Compromise from the first moment we open a browser

Copper Contributor

Internet Vs Local file Content Interference and Control Part 1

 

I started looking at this a while ago. I’d look something up online, go away, tell people about it or make a calendar appointment; only to return to the source material and find it somewhat different to my recollection. At first I thought I was going a bit forgetful, but the problem was the memory was very clear, I’d double check, it would still change.

 

Over time it started seeping out further - progressing from time differences on the files saved in onedrive (desktop vs mobile view, not just my memory vs PC and this was the first clue); to lists rearranging them in excel, and data copied from one source to another showed alteration…. But seemingly only when I was being particularly boastful, or especially stressed.

 

I remember I’d just started working at a new place, and keen to impress, made a spreadsheet that saved a LOT of manual reconciliation for the team. The first run and second went great, no major issues…. The third and on developed errors (and this was in a vlookup, it’s quite a standard easy to predict feature, shouldn’t change much between times). Whilst the saved file hadn’t been tampered with, I started to suspect that the data input may have been. This wasn’t the start of the issues, it’s just a good example of it interfering with life in a way that makes you doubt your skills and abilities. Electronic gaslighting.  

 

Background

The actual code that allows such interference eluded me however, until I came across a website called string-functions.com. Here we could convert string characters from or to hex, decimal, binary,  

"

              String(Hello) = hex(48656c6c6f0d0a) = Dec(20377714673257738) = Binary(1001000011001010110110001101100011011110000110100001010)            "

 

… but oddly binary back to string gave me this: “?????” which I presume is down to how the software defines and executes each step. Do more than one and there’s a chance that, without standardisation between all elements, you can’t reverse the process, at least not by presuming output(step n) = input (step 1). The same is true when you translate languages when you think about it.

 

Then I spotted character encoding. I’d largely forgotten that this was a thing, but it’s the second half of making sure what I type is what you see. The text is stored in this document as strings when you view it, and probably as binary somewhere further down the storage chain (ask Microsoft!) but to get from the building blocks back to the text we need to know how it’s encoded.

 

Internet packet analysers often use terms like “Big5”, “ANSI”, “UTF-8”, “YAML”, “UTF-16” and etc. Vast lookup tables tell software that when a document opens with (X), it needs to read the data with encoder (Y). There’s no left to right or right to left when looking at a datafile. Just sequence.

 

Here’s the clever bit. Some methods of encoding have visible character to tell the computer how to display the sequence of data. Some don’t. Either way, the data is still there and will be read, and in just about every single modern application, it will be executed in the order in which it is read.

 

For example, I could add a “right to left” control character in the above paragraph between “clever and “bit”, with a “stop” and “left to right” control character between “the” and “order” (last paragraph) to make sure it will only ever be copied and pasted as “Here’s the clever order in which it is read”.    

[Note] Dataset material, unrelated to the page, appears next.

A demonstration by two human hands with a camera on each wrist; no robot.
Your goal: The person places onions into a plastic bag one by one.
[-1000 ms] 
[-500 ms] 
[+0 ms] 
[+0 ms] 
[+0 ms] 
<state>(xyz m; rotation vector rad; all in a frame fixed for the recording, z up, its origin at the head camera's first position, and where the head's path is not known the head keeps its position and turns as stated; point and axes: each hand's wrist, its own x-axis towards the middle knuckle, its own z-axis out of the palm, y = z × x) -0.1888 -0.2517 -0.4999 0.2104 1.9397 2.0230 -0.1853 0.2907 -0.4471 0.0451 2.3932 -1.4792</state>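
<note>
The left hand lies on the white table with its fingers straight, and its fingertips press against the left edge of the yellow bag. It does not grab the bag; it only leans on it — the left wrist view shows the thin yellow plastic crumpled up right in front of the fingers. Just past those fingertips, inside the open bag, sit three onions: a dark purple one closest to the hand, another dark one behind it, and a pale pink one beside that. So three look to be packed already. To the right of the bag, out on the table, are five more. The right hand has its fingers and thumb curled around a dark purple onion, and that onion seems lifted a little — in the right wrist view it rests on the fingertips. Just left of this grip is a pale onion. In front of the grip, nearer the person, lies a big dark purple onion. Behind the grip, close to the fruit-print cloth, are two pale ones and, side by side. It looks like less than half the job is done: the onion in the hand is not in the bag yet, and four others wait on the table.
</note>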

The same applies to information received by your browser, and all the webpages that it prefetches every time you open the Bing search page on a fresh install of windows. These control characters can call every database function you can think of in addition to reordering text (which includes websites, IP addresses and search terms you put into that address bar, which thanks to convenience, if no longer just a locked down address bar).

 

I think I'm on the right lines of thought here. My computer has a small fit every time I try to post about it or investigate further. 

 

Next time, I'll cover cookies, timestamping, and computer certificates.

1 Reply

An Example

This attack vector has a number of helpful side effects for the attacker. A standard user would never be able to trace it, it won’t trip malware detectors, IT professionals will spend so much time chasing it down blind alleys that they will exhaust themselves. Why? Because it’s so attractive to chase the last thing that moved; a very base predator species instinct still kicking around our heads somewhere I suspect. We seldom stop to think “so who released that tasty looking rabbit, and where was it released from?”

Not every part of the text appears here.